• _Work to complete_:
Output each record exactly, with nothing omitted.

*** Supplied records Section Begins ***

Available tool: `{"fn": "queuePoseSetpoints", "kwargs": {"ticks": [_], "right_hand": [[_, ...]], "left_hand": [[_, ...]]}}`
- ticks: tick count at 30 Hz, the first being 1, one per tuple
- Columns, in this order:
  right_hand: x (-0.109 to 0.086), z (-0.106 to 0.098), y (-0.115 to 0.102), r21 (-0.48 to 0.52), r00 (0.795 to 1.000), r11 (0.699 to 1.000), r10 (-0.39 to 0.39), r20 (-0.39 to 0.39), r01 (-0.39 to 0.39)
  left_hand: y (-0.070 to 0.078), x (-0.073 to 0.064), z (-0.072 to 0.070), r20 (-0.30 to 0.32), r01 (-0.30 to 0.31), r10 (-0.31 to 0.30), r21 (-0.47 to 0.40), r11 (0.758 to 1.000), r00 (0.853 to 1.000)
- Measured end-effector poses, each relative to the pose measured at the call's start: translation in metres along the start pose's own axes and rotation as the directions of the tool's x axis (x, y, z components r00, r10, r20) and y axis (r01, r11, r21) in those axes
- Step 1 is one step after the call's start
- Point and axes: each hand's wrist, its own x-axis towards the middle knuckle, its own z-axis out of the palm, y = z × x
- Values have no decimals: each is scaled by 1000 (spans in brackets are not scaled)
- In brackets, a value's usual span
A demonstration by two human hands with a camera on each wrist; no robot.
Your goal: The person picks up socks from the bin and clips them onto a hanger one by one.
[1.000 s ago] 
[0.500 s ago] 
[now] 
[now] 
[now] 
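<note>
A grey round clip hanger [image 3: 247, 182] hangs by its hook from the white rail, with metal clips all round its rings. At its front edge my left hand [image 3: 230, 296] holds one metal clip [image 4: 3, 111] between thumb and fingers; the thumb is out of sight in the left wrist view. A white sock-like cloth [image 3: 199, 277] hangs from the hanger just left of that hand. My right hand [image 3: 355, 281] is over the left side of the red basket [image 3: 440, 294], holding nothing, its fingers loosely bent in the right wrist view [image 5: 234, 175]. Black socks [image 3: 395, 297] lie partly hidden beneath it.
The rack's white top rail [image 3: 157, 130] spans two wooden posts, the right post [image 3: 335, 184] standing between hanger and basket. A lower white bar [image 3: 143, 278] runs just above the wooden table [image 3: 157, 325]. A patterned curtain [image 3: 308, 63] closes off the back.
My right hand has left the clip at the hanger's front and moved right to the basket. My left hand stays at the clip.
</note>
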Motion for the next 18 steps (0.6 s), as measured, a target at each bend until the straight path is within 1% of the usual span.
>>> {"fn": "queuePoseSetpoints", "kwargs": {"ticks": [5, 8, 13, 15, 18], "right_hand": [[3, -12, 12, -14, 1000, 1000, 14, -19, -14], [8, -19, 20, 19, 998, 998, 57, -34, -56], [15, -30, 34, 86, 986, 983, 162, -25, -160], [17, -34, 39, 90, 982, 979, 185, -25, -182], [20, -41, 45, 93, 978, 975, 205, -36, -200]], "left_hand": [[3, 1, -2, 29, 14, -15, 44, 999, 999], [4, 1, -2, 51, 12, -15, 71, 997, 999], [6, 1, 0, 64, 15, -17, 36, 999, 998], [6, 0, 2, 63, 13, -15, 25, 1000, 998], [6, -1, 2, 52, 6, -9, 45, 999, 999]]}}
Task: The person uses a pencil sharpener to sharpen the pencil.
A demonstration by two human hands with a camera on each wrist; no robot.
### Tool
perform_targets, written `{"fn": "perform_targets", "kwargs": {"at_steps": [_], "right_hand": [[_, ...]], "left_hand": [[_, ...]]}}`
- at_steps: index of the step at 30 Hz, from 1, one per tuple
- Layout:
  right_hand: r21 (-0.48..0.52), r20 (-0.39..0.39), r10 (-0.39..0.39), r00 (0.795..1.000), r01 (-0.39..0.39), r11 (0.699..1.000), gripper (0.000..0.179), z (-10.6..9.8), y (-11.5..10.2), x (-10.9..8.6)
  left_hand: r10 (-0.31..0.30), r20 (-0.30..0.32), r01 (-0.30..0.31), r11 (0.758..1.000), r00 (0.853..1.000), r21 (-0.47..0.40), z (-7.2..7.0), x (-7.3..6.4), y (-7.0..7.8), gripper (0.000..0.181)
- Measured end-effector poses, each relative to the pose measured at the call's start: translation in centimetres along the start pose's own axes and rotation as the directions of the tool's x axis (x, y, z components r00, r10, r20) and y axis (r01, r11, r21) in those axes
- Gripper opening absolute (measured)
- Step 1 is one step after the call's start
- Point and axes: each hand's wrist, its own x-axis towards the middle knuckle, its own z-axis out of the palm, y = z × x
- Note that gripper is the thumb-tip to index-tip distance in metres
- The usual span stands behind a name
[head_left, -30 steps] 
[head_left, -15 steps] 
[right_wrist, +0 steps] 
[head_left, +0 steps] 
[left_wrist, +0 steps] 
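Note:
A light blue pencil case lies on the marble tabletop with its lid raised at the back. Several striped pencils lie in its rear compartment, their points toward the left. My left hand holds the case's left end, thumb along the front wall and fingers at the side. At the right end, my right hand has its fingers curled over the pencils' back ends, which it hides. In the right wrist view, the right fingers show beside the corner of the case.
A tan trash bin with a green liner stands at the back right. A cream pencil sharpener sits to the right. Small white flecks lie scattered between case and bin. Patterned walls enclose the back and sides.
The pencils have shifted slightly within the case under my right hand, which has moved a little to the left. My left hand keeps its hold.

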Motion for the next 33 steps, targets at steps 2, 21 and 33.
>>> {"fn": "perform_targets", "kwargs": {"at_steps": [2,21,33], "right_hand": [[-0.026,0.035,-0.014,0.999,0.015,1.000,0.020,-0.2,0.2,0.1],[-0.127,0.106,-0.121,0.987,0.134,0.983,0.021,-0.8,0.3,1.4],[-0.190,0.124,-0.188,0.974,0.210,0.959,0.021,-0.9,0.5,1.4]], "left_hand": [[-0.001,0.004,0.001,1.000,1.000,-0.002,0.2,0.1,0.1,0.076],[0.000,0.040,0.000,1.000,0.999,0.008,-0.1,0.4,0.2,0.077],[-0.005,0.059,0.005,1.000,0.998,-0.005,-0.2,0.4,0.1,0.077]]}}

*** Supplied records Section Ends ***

• _Answer_:
Available tool: `{"fn": "queuePoseSetpoints", "kwargs": {"ticks": [_], "right_hand": [[_, ...]], "left_hand": [[_, ...]]}}`
- ticks: tick count at 30 Hz, the first being 1, one per tuple
- Columns, in this order:
  right_hand: x (-0.109 to 0.086), z (-0.106 to 0.098), y (-0.115 to 0.102), r21 (-0.48 to 0.52), r00 (0.795 to 1.000), r11 (0.699 to 1.000), r10 (-0.39 to 0.39), r20 (-0.39 to 0.39), r01 (-0.39 to 0.39)
  left_hand: y (-0.070 to 0.078), x (-0.073 to 0.064), z (-0.072 to 0.070), r20 (-0.30 to 0.32), r01 (-0.30 to 0.31), r10 (-0.31 to 0.30), r21 (-0.47 to 0.40), r11 (0.758 to 1.000), r00 (0.853 to 1.000)
- Measured end-effector poses, each relative to the pose measured at the call's start: translation in metres along the start pose's own axes and rotation as the directions of the tool's x axis (x, y, z components r00, r10, r20) and y axis (r01, r11, r21) in those axes
- Step 1 is one step after the call's start
- Point and axes: each hand's wrist, its own x-axis towards the middle knuckle, its own z-axis out of the palm, y = z × x
- Values have no decimals: each is scaled by 1000 (spans in brackets are not scaled)
- In brackets, a value's usual span
A demonstration by two human hands with a camera on each wrist; no robot.
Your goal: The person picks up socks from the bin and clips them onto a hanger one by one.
[1.000 s ago] 
[0.500 s ago] 
[now] 
[now] 
[now] 
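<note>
A grey round clip hanger [image 3: 247, 182] hangs by its hook from the white rail, with metal clips all round its rings. At its front edge my left hand [image 3: 230, 296] holds one metal clip [image 4: 3, 111] between thumb and fingers; the thumb is out of sight in the left wrist view. A white sock-like cloth [image 3: 199, 277] hangs from the hanger just left of that hand. My right hand [image 3: 355, 281] is over the left side of the red basket [image 3: 440, 294], holding nothing, its fingers loosely bent in the right wrist view [image 5: 234, 175]. Black socks [image 3: 395, 297] lie partly hidden beneath it.
The rack's white top rail [image 3: 157, 130] spans two wooden posts, the right post [image 3: 335, 184] standing between hanger and basket. A lower white bar [image 3: 143, 278] runs just above the wooden table [image 3: 157, 325]. A patterned curtain [image 3: 308, 63] closes off the back.
My right hand has left the clip at the hanger's front and moved right to the basket. My left hand stays at the clip.
</note>
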Motion for the next 18 steps (0.6 s), as measured, a target at each bend until the straight path is within 1% of the usual span.
>>> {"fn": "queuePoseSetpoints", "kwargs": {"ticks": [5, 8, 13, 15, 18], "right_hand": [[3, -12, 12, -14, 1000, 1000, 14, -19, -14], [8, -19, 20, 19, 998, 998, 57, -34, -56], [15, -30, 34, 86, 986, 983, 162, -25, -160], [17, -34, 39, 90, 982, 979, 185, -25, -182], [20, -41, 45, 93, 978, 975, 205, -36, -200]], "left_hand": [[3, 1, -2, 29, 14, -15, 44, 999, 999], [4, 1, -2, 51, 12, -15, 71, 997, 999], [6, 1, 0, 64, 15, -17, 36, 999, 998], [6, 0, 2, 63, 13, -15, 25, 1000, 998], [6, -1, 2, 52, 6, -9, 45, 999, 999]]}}
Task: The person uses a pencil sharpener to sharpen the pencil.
A demonstration by two human hands with a camera on each wrist; no robot.
### Tool
perform_targets, written `{"fn": "perform_targets", "kwargs": {"at_steps": [_], "right_hand": [[_, ...]], "left_hand": [[_, ...]]}}`
- at_steps: index of the step at 30 Hz, from 1, one per tuple
- Layout:
  right_hand: r21 (-0.48..0.52), r20 (-0.39..0.39), r10 (-0.39..0.39), r00 (0.795..1.000), r01 (-0.39..0.39), r11 (0.699..1.000), gripper (0.000..0.179), z (-10.6..9.8), y (-11.5..10.2), x (-10.9..8.6)
  left_hand: r10 (-0.31..0.30), r20 (-0.30..0.32), r01 (-0.30..0.31), r11 (0.758..1.000), r00 (0.853..1.000), r21 (-0.47..0.40), z (-7.2..7.0), x (-7.3..6.4), y (-7.0..7.8), gripper (0.000..0.181)
- Measured end-effector poses, each relative to the pose measured at the call's start: translation in centimetres along the start pose's own axes and rotation as the directions of the tool's x axis (x, y, z components r00, r10, r20) and y axis (r01, r11, r21) in those axes
- Gripper opening absolute (measured)
- Step 1 is one step after the call's start
- Point and axes: each hand's wrist, its own x-axis towards the middle knuckle, its own z-axis out of the palm, y = z × x
- Note that gripper is the thumb-tip to index-tip distance in metres
- The usual span stands behind a name
[head_left, -30 steps] 
[head_left, -15 steps] 
[right_wrist, +0 steps] 
[head_left, +0 steps] 
[left_wrist, +0 steps] 
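Note:
A light blue pencil case lies on the marble tabletop with its lid raised at the back. Several striped pencils lie in its rear compartment, their points toward the left. My left hand holds the case's left end, thumb along the front wall and fingers at the side. At the right end, my right hand has its fingers curled over the pencils' back ends, which it hides. In the right wrist view, the right fingers show beside the corner of the case.
A tan trash bin with a green liner stands at the back right. A cream pencil sharpener sits to the right. Small white flecks lie scattered between case and bin. Patterned walls enclose the back and sides.
The pencils have shifted slightly within the case under my right hand, which has moved a little to the left. My left hand keeps its hold.
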
Motion for the next 33 steps, targets at steps 2, 21 and 33.
>>> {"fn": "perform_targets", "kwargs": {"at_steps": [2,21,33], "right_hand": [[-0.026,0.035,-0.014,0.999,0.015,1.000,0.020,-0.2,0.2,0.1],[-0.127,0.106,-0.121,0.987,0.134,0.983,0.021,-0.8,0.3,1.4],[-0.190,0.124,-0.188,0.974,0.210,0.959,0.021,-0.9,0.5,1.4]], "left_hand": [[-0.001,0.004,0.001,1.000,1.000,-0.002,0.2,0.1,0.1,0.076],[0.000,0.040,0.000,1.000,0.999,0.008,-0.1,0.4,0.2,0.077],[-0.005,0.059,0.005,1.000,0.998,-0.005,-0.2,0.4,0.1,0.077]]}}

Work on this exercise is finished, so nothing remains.